I now request my readers to accept my apology for this long digression, and, without further comment, I will resume the thread of my narrative. I have now introduced the reader to Miss Halcomb, who was destined to be my wife; and I also have before said that I event to send a Sunday with her at Heytesbury, a distance of nearly thirty miles from my father's house. The reader will recollect, too, that I had engaged with my father's mowers to meet them at four o'clock on the Monday, morning upwards of three miles from home, in order to attack a field of oats, of seventeen acres and a half, a very heavy crop, to see if we, (five in number,) could not cut them down the same day. The time, however, passed so delightfully and so rapidly in the society of an amiable and lovely female, to whom I was betrothed, that the clock had unobserved by me struck twelve more than half an hour; and, before I could muster up resolution enough to tear myself from the clear object of all my hopes, the respectable family, with whom my intended wife was visiting, had given me more than one hint of its being past their usual time of retiring to rest. However, upon another hint being given by the prudent matron of the family, I took my leave, and having mounted my faithful steed I bent my course over the downs, twenty miles across Salisbury Plain. As I quitted the village, or rather the rotten borough, of Heytesbury, the church clock struck one; Which for the first time recalled to my recollection the promise I had made, as well as my resolution to perform an uncommon day's mowing, which was to commence at twenty-three miles distance at four o'clock.
With a heart as light as a feather, I reached home at three o'clock, when my father's servant informed me that the mowers had been gone forward nearly half an hour, and that they had left the bottles to be filled and carried to the field by me. Finding that I was rather behind my time, I merely then pulled off my coat and waistcoat, and put on my frock. I did not wait to take off either my tight leather breeches, (which were the fashion at that time,) or my boots; but as soon as the servant had filled the bottles with ale, I mounted a poney, and reached the field of oats, just as the other four men were stripped and whetting their scythes in order to begin; a thing which they had never before had an opportunity of doing, throughout the whole harvest, as the first stroke was uniformly struck by myself. They waited while I threw off my frock and took off my spurs, and having unbuttoned the knees of my breeches, we set to; and in ten minutes after the sun had sunk below the horizon, the last swarth was laid flat, and not an oat left standing; a day's work which stands unrivalled in that country, and which is the more uncommon, as, in fact, there were only four scythes at work during the greater part of the day; for, it being excessively hot, one of the men, the worst mower of course, was principally employed in riding to and from the Inn at Everly, to replenish the bottles. This was indispensible, every man being allowed as much ale as he could drink, with the exception of the two last bottles, containing three quarts each, which I was obliged to prohibit from being tapped till the oats were all down, as some of my partners by this time began to discover evident symptoms of inebriety. As we finished the last stroke, a very severe flash of lightning announced the approach of a storm, which had been gathering for several hours. I advised the men to hasten home, but they declared, now that the mowing was finished, they would finish the bottles before they left the field, and they kept their words. I hurried home as fast as my pony could gallop, and got in doors just in time to escape one of the most tremendous thunder-storms I ever witnessed; my four companions got jollily drunk, and slept upon the open down, drenched in rain all night; and although I met two of them returning home, the next morning at four o'clock, in a most wretched state, yet such was their hardy nature that neither of them took the least cold.
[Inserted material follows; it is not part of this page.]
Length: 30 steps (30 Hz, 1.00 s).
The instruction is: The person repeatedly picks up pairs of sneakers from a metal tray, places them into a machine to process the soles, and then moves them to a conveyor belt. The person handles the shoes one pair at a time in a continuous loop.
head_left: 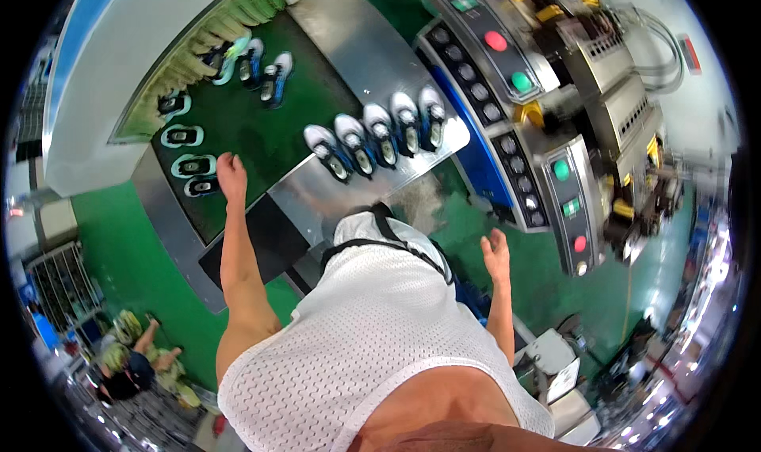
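Note:
My left hand (231, 176) reaches over the green conveyor belt, its slightly bent fingers beside a dark shoe sole with a pale rim (194, 166). Nothing shows in that hand. More of these soles or shoe bottoms (182, 136) lie in a line along the belt's left side. My right hand (496, 254) hangs at my right over the floor, fingers loosely apart and nothing in it. In front of me, several white and black sneakers (379, 135) stand in a row on a metal shelf (317, 194), toes pointing away.
More sneakers (276, 80) lie farther along the belt, near a fringed tunnel opening (214, 44). At the right stands a machine with a control panel (567, 202) and coloured buttons. A black mat (258, 242) lies beside the shelf. Another person (131, 365) is at the lower left near racks.

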Tool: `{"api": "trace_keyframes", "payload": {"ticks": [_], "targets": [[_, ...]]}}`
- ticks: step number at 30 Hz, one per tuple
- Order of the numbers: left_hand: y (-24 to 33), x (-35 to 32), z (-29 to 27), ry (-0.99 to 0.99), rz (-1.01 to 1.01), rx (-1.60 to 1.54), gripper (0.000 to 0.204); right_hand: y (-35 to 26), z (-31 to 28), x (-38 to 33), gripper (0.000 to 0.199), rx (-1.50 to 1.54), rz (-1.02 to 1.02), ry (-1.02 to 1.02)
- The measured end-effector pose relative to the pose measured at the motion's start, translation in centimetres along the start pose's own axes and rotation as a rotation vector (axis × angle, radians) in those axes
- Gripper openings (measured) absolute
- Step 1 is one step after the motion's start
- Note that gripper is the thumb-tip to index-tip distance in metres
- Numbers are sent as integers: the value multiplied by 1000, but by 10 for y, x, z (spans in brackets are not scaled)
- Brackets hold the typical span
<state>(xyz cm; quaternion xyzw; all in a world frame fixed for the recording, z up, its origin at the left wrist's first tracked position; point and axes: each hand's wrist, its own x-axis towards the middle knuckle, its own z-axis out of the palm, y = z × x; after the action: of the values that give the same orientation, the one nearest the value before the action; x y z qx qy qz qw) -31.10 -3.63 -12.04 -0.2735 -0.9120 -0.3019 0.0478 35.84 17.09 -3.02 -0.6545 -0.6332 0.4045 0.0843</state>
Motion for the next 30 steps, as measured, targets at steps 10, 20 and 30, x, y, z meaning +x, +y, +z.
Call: {"api": "trace_keyframes", "payload": {"ticks": [10, 20, 30], "targets": [[-215, 12, -27, -23, -506, 290, 58, -19, 5, 30, 38, -294, 225, -326], [-61, 15, -61, -171, -89, 41, 24, -199, 83, 100, 47, -290, -102, -414], [387, -15, -18, -653, 721, -679, 30, -311, 82, 65, 61, -335, -844, -13]]}}
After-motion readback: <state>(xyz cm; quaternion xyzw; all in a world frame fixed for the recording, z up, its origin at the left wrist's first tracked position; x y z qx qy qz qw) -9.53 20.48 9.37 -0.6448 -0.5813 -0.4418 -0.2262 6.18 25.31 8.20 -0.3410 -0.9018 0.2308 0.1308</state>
I have detailed this day's work as the last perhaps of the sort with which I shall trouble the reader. It was, as I have already intimated, such a day's work as had never been accomplished by five mowers before, or has been since, in that part of the world; and it will be recollected that I performed my share with out having had any sleep or rest. But to me, at that time, I never appeared to want any rest—I frequently worked till ten o'clock, and after taking my supper, and conversing with my father, arranging the proceedings for the next morning, I was very often not in bed till after eleven; yet I was very commonly up and dressed again by half past 3, and never in the summer time was in bed after four. It is a very extraordinary fact, that those who labour hard in the fields all day require the least sleep; at all events the smallest quantity of time in bed; for when they get thither, they enjoy and receive as much real sleep, they receive as much real refreshment in four hours, as the indolent, the idle, or the sedentary do in double the time. When the mind is active and well employed I now find it has the same effect upon me as laborious bodily exercise, for I sleep as sound as a rock here, and when my mind is fully occupied, and kept upon a proper stretch during the day, six or seven hours rest in bed is quite ample; but when my mind is less employed, or occupied by light reading, and not exerted in its usual way, then I require more rest in bed, and I can sleep eight or even nine hours. It is, however, very seldom indeed that I give way to such negligence and sluggishness. I go to rest usually between eleven and twelve, and I am always up before seven. I was always instructed by my father to consider indolence as one of the greatest faults; it was, in fact, a sin of the first magnitude in his vocabulary.—Indolence, he always said was the harbinger of every vice, of every evil. And the Songs of Solomon and his Proverbs were on every occasion ready to support his opinion. He would say to the sluggard, "Go to the ant, thou sluggard, consider her ways and be wise." He would forgive many a fault in a servant, but at habitual lyer in bed, he would get rid of immediately, unless he could break him of the bad habit.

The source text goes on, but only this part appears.